▶ [About this exercise]: Working from the data below, write out exactly the lines from its first through the line that contains "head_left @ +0", both ends included and pictures omitted.
##### Source material
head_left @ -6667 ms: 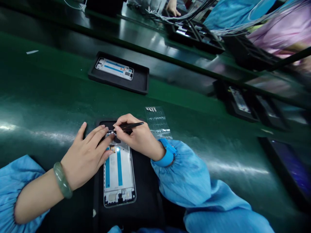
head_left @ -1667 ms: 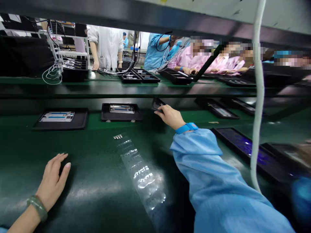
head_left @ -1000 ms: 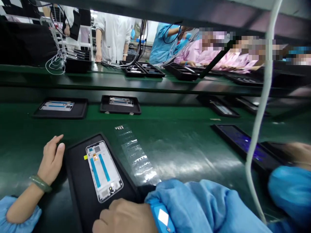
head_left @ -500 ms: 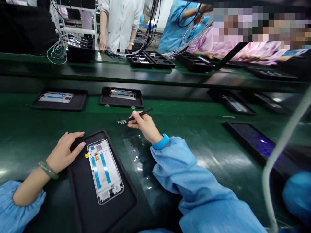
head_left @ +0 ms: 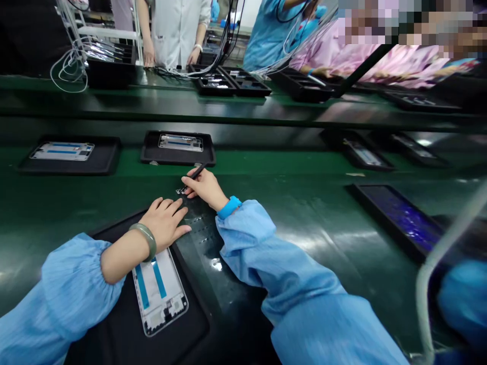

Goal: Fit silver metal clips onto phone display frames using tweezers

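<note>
The right hand [head_left: 203,188] pinches black tweezers [head_left: 194,177] firmly, their tips lowered to small metal clips [head_left: 179,191] on a clear strip [head_left: 198,223] just below it, while the left hand [head_left: 165,221] lies open over a phone frame [head_left: 160,294] in a black tray [head_left: 102,324].

Counted in view: 2 hands of the wearer, i.e. 1 left hand [head_left: 165,223] and 1 right hand [head_left: 203,188]; 1 pr. tweezers [head_left: 198,172], held in the right hand. 1 phone frame [head_left: 160,299] is seen on 1 near black tray [head_left: 110,230]. 2 more black trays [head_left: 26,165] [head_left: 150,147] are counted across the belt, w/ 1 frame [head_left: 63,151] [head_left: 180,143] on each. 1 clear film strip [head_left: 200,223], 1 jade bangle [head_left: 146,241], 1 blue wristband [head_left: 229,208] are also seen. 1 white-coated co-worker [head_left: 177,25] is counted; 1 blue-sleeved co-worker [head_left: 274,35].
</note>
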A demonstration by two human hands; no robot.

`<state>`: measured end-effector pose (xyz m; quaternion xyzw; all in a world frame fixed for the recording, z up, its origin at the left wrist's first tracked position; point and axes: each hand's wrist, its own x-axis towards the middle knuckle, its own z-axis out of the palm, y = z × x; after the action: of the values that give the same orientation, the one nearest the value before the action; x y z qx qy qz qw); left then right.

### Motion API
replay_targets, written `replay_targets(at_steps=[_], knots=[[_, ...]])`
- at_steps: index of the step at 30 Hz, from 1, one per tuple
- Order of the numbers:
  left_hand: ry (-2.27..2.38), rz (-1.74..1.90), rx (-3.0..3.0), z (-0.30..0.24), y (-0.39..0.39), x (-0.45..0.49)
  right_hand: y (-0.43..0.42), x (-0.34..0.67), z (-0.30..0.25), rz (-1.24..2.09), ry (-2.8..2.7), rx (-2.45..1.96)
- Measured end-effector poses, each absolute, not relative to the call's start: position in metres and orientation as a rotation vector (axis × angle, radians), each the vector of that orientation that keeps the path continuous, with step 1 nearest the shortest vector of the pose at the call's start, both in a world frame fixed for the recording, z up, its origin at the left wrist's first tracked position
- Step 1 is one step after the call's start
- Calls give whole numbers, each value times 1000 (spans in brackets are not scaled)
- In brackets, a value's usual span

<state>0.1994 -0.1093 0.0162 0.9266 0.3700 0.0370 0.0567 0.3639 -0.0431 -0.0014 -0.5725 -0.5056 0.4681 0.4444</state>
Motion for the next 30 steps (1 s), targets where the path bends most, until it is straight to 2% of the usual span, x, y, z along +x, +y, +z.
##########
▶ [Task output]:
head_left @ -6667 ms: 
head_left @ -1667 ms: 
head_left @ -1000 ms: 
head_left @ -500 ms: 
head_left @ +0 ms: 

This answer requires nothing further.